■ **The problem**: Look below for the line that has "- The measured". Set down the lines from there through the line that has "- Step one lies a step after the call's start", exactly as written.

Items listed in a dataset
-- Opening Marker --

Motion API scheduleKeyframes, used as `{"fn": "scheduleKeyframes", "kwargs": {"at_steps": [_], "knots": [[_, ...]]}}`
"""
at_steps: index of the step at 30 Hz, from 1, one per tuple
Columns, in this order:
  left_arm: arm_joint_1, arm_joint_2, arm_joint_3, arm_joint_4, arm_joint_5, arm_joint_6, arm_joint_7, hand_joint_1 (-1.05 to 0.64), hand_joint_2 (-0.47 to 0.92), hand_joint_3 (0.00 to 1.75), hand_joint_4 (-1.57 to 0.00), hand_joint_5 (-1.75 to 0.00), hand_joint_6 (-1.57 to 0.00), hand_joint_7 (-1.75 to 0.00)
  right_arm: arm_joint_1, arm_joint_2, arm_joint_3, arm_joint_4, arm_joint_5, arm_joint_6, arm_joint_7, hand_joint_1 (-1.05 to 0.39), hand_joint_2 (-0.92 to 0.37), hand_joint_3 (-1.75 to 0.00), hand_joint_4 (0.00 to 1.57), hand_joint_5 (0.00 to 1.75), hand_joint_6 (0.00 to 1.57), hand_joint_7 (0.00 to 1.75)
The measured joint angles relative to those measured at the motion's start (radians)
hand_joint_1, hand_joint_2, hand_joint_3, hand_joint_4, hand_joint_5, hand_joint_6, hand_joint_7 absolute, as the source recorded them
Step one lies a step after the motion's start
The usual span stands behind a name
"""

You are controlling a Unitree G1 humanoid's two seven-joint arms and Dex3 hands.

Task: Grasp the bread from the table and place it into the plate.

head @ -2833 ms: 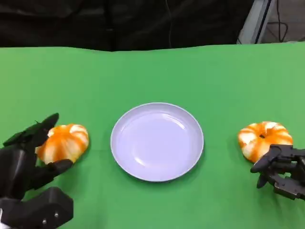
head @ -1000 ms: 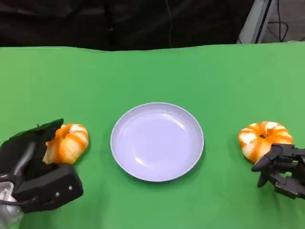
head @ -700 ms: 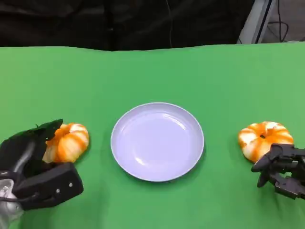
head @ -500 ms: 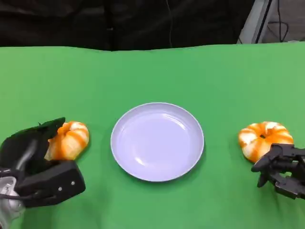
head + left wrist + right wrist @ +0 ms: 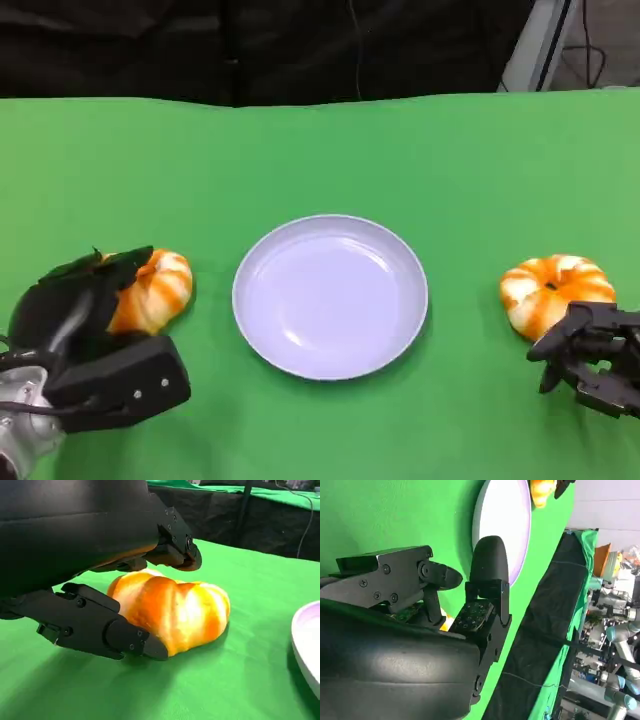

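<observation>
Table [image 5: 320,150]: green cloth over the whole working surface, dark backdrop along the far edge

Plate [image 5: 330,297]: round, pale lavender-white, centre of table, nothing on it. Its rim also shows in the left wrist view [image 5: 306,645]

Left hand [image 5: 85,320]: at about 9 o'clock from the plate, near the table's near-left corner. Wrapped round the left bread [image 5: 155,290]; fingers [image 5: 172,545] curve over its top, and the thumb presses its near side low down. Gripping it

Left bread: orange-and-white pumpkin-shaped bun, well apart from the plate rim. In the left wrist view [image 5: 172,611] it sits close to the cloth; cannot tell whether it is touching or raised

Right hand [image 5: 590,360]: at about 4 o'clock from the plate, fingers curled in, holding nothing

Right bread [image 5: 555,290]: same kind of bun, at 3 o'clock from the plate, on the table just beyond the right hand's fingers
</observation>
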Motion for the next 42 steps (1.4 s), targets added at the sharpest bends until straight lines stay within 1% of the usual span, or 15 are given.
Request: {"fn": "scheduleKeyframes", "kwargs": {"at_steps": [12,15,18,21,25,26,29,30,32,33,34,36,38,39,42], "knots": [[-0.027,-0.009,-0.029,0.011,0.0,0.042,-0.046,-0.11,0.85,0.0,-0.31,0.0,-0.35,0.0,0.0,0.0,0.0,-0.003,0.0,0.0,-0.003,0.07,-0.89,-0.5,0.88,1.38,0.97,0.9],[-0.033,-0.011,-0.033,0.011,0.001,0.056,-0.067,-0.08,0.87,0.01,-0.34,-0.01,-0.37,-0.01,0.0,0.0,0.0,-0.003,0.0,-0.001,-0.006,0.07,-0.89,-0.5,0.87,1.38,0.96,0.9],[-0.034,-0.013,-0.039,0.011,0.001,0.066,-0.067,-0.05,0.91,0.03,-0.41,-0.03,-0.43,-0.03,0.0,0.0,0.0,-0.003,0.0,-0.001,-0.005,0.06,-0.89,-0.5,0.87,1.37,0.96,0.9],[-0.035,-0.016,-0.04,0.012,0.001,0.076,-0.067,-0.04,0.92,0.09,-0.51,-0.05,-0.52,-0.04,0.0,0.0,0.0,-0.003,0.0,-0.001,-0.005,0.07,-0.89,-0.51,0.87,1.37,0.96,0.9],[-0.037,-0.02,-0.039,0.014,-0.002,0.086,-0.067,-0.06,0.92,0.17,-0.58,-0.07,-0.61,-0.06,0.0,0.0,0.0,-0.003,0.0,-0.001,-0.005,0.08,-0.89,-0.51,0.87,1.37,0.96,0.9],[-0.037,-0.021,-0.038,0.014,-0.004,0.087,-0.068,-0.09,0.92,0.25,-0.62,-0.08,-0.67,-0.07,0.0,0.0,0.0,-0.003,0.0,-0.001,-0.005,0.08,-0.9,-0.51,0.87,1.37,0.96,0.9],[-0.038,-0.025,-0.032,0.015,-0.014,0.087,-0.08,-0.12,0.92,0.33,-0.7,-0.11,-0.75,-0.09,0.0,0.0,0.0,-0.003,0.0,-0.001,-0.006,0.08,-0.9,-0.5,0.87,1.36,0.96,0.9],[-0.039,-0.025,-0.03,0.015,-0.014,0.087,-0.085,-0.13,0.92,0.36,-0.69,-0.29,-0.8,-0.11,0.0,0.0,0.0,-0.003,0.0,-0.001,-0.007,0.08,-0.9,-0.5,0.88,1.36,0.96,0.9],[-0.039,-0.027,-0.025,0.015,-0.02,0.085,-0.087,-0.13,0.92,0.38,-0.54,-0.79,-0.85,-0.17,0.0,0.0,0.0,-0.003,0.0,-0.001,-0.007,0.08,-0.9,-0.5,0.88,1.36,0.96,0.9],[-0.039,-0.028,-0.02,0.016,-0.026,0.083,-0.087,-0.12,0.92,0.37,-0.48,-1.07,-0.83,-0.33,0.0,0.0,0.0,-0.003,0.0,-0.001,-0.007,0.07,-0.9,-0.5,0.88,1.36,0.96,0.9],[-0.039,-0.03,-0.013,0.018,-0.036,0.08,-0.087,-0.12,0.92,0.37,-0.44,-1.2,-0.74,-0.56,0.0,0.0,0.0,-0.004,0.0,-0.001,-0.006,0.07,-0.9,-0.5,0.88,1.37,0.96,0.9],[-0.039,-0.033,0.001,0.018,-0.05,0.077,-0.087,-0.12,0.92,0.38,-0.37,-1.43,-0.58,-0.95,0.0,0.0,0.0,-0.005,0.001,-0.001,-0.005,0.07,-0.9,-0.49,0.88,1.36,0.96,0.9],[-0.039,-0.035,0.008,0.019,-0.055,0.074,-0.086,-0.12,0.92,0.4,-0.34,-1.52,-0.53,-1.08,0.0,0.0,0.0,-0.006,0.001,-0.001,-0.007,0.06,-0.91,-0.48,0.88,1.36,0.96,0.9],[-0.039,-0.036,0.011,0.019,-0.056,0.074,-0.086,-0.13,0.92,0.41,-0.31,-1.57,-0.49,-1.18,0.0,0.0,0.0,-0.006,0.0,-0.001,-0.009,0.06,-0.91,-0.48,0.88,1.36,0.96,0.9],[-0.039,-0.037,0.015,0.019,-0.056,0.073,-0.084,-0.13,0.92,0.41,-0.28,-1.64,-0.45,-1.28,0.0,0.0,0.0,-0.006,0.0,-0.001,-0.012,0.06,-0.91,-0.47,0.87,1.36,0.96,0.89]]}}
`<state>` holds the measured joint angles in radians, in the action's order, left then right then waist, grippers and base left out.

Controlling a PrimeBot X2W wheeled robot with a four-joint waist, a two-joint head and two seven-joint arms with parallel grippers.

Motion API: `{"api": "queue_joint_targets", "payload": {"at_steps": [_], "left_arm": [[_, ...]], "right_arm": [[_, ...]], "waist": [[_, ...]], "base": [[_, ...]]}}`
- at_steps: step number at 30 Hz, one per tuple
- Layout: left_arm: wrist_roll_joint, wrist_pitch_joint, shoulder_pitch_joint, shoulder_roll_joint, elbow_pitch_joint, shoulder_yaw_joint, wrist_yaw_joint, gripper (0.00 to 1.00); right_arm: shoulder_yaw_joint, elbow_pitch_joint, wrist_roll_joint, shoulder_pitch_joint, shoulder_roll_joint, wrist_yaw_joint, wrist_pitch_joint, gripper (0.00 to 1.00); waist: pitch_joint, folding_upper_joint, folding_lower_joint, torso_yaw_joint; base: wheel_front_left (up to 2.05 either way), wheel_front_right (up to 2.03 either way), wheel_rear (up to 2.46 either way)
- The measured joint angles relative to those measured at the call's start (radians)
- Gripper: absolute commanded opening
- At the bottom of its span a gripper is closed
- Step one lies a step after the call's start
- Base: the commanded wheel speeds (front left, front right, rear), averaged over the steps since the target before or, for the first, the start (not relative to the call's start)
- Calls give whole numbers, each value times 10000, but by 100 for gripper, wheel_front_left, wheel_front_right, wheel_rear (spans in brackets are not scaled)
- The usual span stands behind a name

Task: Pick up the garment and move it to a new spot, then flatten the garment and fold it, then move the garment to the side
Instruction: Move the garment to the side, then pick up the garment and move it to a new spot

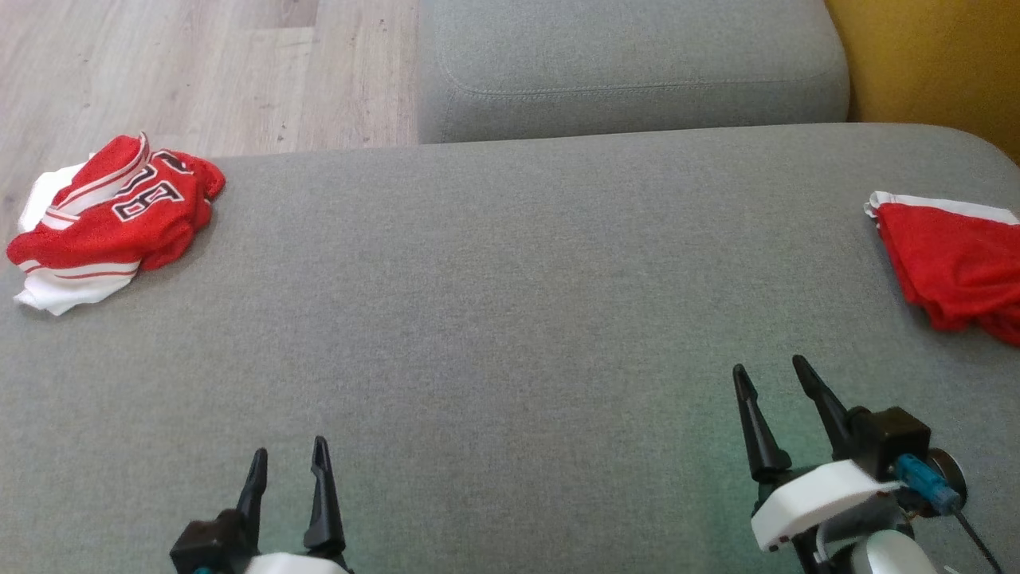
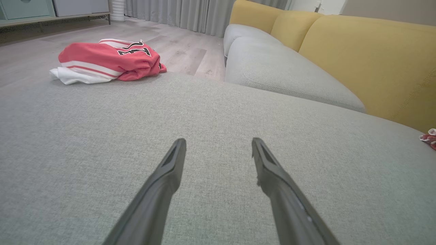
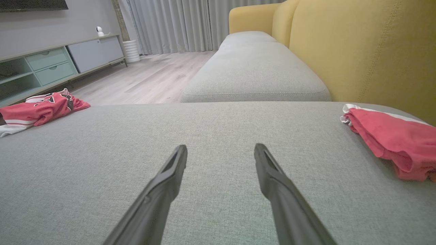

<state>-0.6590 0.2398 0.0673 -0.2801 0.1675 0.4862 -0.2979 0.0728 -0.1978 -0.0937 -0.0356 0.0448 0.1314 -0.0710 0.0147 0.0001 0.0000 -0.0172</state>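
Jersey point(image 1: 119, 215) lies crumpled far ahead-left of the left claw point(image 1: 289, 447), at the sofa point(image 1: 494, 303) edge; it and the right claw point(image 1: 770, 363) gape empty, and a shallow pinch could shove it off.

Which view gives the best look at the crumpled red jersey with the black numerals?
The head view: it looks down on the whole crumpled red jersey, numerals facing the camera. The left wrist view shows it low and side-on, numerals foreshortened. The right wrist view catches it at its left edge.
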Motion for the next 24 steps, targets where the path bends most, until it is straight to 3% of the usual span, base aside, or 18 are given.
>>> {"api": "queue_joint_targets", "payload": {"at_steps": [15,24], "left_arm": [[0,-6,-21,2,73,86,61,100],[4,-8,-182,-12,69,107,77,100]], "right_arm": [[-21,52,12,-16,2,0,-6,100],[-130,159,69,-373,2,0,-6,100]], "waist": [[-2,0,0,-193],[6,0,0,-1422]], "base": [[0,0,0],[0,0,0]]}}
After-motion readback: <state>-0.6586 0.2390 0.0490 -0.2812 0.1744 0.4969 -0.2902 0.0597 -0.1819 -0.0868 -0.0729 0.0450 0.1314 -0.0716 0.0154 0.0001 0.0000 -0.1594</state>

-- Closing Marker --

■ **Answer to this exercise**:
- The measured joint angles relative to those measured at the call's start (radians)
- Gripper: absolute commanded opening
- At the bottom of its span a gripper is closed
- Step one lies a step after the call's start

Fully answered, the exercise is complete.